Exercise instructions ::
From the records below, print only the part that opens with the line containing "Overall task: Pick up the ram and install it" and closes with the line containing "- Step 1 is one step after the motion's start"; omit the pictures.

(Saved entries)
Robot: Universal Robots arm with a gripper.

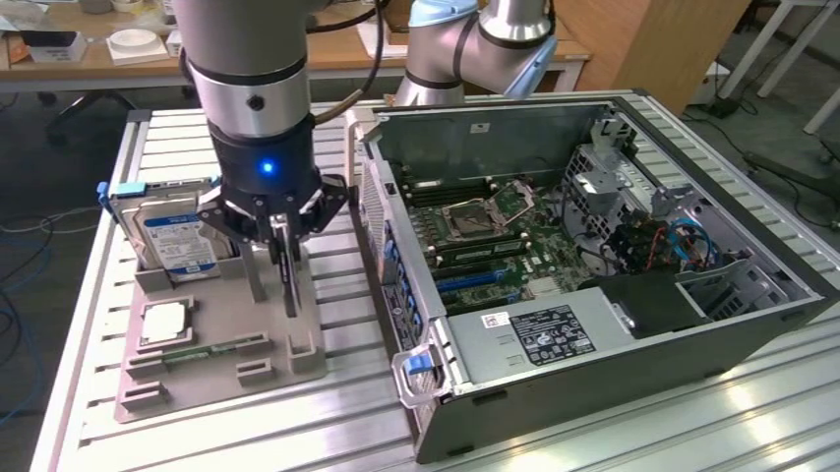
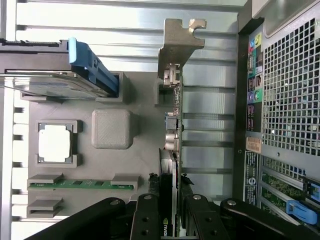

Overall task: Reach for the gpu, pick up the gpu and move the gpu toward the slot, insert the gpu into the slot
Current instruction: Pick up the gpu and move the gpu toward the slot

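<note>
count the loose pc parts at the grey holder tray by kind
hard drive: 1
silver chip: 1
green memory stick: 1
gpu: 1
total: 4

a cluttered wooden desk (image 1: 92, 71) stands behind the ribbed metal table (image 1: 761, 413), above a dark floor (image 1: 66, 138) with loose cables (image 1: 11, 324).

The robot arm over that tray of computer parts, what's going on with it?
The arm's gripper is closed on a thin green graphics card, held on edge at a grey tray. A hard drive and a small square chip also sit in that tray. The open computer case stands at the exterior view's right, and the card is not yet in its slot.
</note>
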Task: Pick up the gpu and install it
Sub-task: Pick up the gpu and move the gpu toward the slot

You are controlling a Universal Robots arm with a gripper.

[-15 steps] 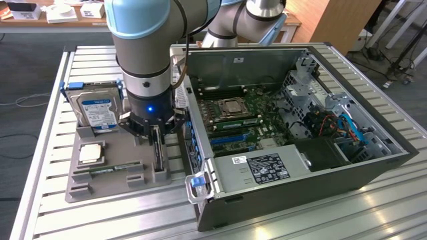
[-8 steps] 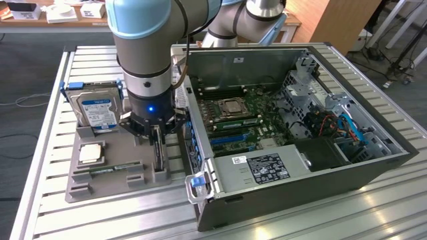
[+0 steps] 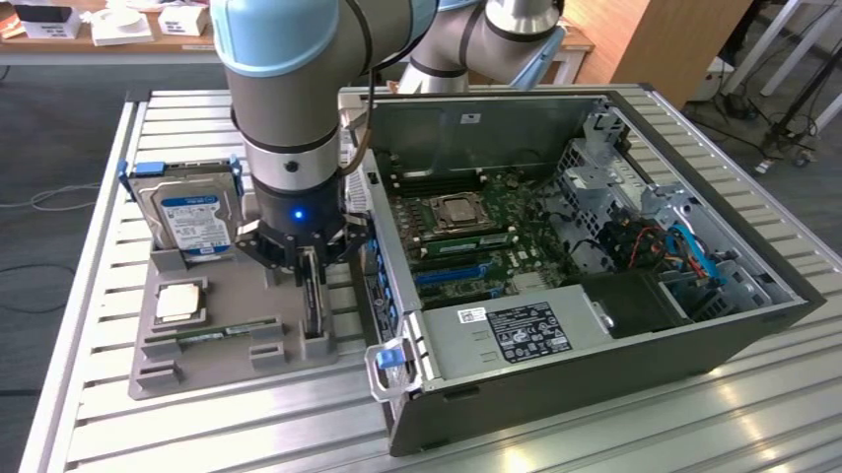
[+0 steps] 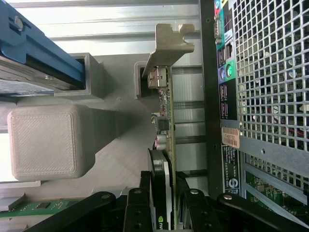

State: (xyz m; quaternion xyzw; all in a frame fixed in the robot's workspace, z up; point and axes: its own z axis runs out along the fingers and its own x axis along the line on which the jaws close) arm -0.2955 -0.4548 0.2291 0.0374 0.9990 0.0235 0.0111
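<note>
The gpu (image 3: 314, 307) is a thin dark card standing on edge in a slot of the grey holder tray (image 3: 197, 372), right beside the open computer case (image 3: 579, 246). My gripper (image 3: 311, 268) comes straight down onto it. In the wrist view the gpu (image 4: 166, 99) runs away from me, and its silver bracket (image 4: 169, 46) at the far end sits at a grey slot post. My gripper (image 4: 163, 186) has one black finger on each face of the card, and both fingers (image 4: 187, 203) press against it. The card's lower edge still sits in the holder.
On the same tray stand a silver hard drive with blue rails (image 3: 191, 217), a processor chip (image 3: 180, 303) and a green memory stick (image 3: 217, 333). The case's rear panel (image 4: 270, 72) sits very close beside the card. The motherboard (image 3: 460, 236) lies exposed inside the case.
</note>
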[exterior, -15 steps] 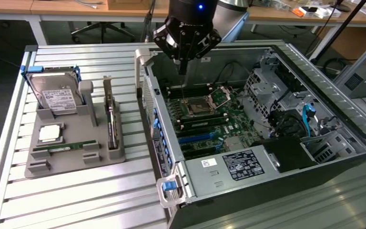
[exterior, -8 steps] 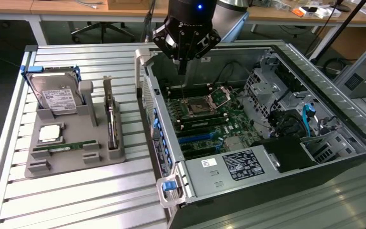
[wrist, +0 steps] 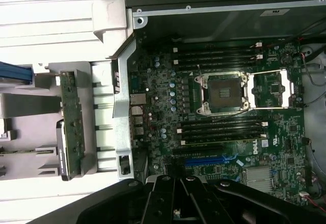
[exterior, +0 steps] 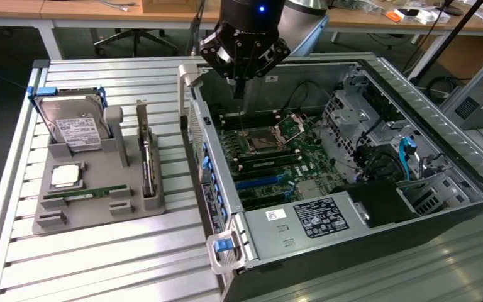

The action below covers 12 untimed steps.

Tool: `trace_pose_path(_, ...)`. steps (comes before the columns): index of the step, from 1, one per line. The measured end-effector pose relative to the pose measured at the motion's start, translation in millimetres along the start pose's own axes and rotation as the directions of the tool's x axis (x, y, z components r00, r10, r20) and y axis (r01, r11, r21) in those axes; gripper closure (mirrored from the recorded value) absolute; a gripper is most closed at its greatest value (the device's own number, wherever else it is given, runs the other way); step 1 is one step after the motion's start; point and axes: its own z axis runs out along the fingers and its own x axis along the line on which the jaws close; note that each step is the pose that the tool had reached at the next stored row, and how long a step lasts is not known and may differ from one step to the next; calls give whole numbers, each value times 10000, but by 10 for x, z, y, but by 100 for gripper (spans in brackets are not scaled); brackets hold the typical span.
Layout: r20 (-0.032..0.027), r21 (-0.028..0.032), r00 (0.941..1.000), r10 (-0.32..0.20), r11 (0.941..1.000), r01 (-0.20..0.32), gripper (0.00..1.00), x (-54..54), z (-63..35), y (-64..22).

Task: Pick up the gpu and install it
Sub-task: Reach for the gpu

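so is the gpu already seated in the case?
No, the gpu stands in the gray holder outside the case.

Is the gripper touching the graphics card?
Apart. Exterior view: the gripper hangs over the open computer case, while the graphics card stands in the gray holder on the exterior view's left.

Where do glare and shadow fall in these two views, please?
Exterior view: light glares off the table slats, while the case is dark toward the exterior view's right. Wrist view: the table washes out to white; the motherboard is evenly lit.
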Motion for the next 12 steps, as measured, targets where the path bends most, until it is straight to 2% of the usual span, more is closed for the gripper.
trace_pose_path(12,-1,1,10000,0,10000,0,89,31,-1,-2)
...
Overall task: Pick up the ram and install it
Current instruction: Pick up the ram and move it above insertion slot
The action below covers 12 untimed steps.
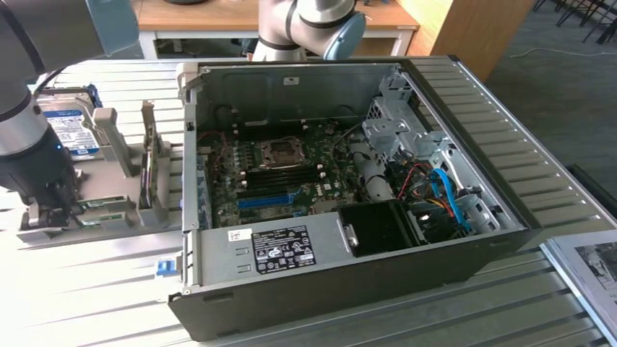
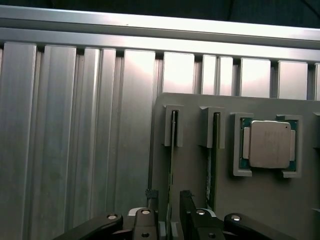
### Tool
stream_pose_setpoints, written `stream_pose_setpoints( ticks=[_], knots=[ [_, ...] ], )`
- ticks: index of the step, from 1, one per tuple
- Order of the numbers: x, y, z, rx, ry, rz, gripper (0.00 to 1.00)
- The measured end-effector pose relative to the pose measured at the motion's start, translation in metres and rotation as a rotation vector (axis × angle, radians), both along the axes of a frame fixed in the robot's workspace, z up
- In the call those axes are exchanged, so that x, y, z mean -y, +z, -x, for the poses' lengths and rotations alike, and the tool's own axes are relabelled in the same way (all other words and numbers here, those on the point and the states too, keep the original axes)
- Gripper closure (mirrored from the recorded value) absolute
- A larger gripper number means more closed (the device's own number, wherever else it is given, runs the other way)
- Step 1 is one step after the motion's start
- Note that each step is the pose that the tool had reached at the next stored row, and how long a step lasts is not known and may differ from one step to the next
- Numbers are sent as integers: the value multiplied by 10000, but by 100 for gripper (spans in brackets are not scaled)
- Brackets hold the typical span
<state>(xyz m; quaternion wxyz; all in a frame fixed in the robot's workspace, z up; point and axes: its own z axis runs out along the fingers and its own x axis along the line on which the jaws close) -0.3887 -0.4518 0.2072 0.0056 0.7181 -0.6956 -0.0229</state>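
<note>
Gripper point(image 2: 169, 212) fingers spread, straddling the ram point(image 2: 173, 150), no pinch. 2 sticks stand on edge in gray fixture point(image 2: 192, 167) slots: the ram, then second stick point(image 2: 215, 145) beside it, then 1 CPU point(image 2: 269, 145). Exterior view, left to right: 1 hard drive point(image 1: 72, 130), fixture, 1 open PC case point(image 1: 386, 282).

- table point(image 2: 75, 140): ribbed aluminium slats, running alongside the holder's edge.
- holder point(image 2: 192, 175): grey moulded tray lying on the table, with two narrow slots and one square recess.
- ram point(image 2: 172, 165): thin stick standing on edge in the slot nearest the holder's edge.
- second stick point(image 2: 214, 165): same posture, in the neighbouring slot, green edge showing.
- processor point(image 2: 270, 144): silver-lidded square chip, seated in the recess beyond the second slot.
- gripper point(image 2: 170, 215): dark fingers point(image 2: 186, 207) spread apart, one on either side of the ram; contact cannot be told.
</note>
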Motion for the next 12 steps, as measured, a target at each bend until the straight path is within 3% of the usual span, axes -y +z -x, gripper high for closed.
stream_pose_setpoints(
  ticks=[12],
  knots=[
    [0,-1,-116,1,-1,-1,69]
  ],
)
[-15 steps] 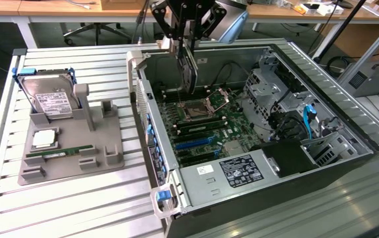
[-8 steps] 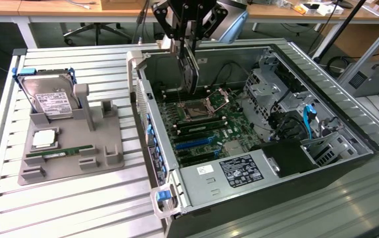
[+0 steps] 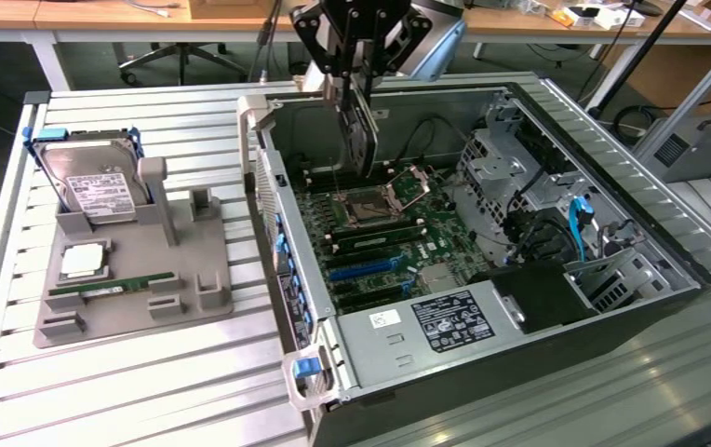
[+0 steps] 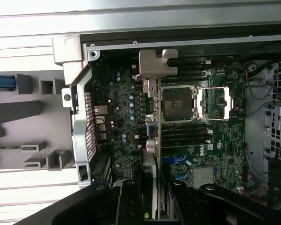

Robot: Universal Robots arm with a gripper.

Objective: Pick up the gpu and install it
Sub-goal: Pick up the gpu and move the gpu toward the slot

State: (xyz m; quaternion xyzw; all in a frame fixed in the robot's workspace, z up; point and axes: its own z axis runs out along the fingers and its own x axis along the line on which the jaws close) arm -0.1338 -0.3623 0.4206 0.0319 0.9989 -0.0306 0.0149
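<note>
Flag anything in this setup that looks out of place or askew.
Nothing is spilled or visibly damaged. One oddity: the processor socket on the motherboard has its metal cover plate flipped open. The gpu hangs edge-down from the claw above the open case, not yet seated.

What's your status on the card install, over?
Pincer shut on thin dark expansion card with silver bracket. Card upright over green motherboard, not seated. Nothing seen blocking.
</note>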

Solution ::
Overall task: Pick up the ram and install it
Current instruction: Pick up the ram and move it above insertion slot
The action below covers 12 untimed steps.
### Tool
stream_pose_setpoints, written `stream_pose_setpoints( ticks=[_], knots=[ [_, ...] ], )`
- ticks: index of the step, from 1, one per tuple
- Order of the numbers: x, y, z, rx, ry, rz, gripper (0.00 to 1.00)
- The measured end-effector pose relative to the pose measured at the motion's start, translation in metres and rotation as a rotation vector (axis × angle, radians), both along the axes of a frame fixed in the robot's workspace, z up
- In the call those axes are exchanged, so that x, y, z mean -y, +z, -x, for the poses' lengths and rotations alike, and the tool's own axes are relabelled in the same way (all other words and numbers here, those on the point and the states too, keep the original axes)
- Gripper closure (mirrored from the recorded value) absolute
- A larger gripper number means more closed (the device's own number, wherever else it is given, runs the other way)
- Step 1 is one step after the motion's start

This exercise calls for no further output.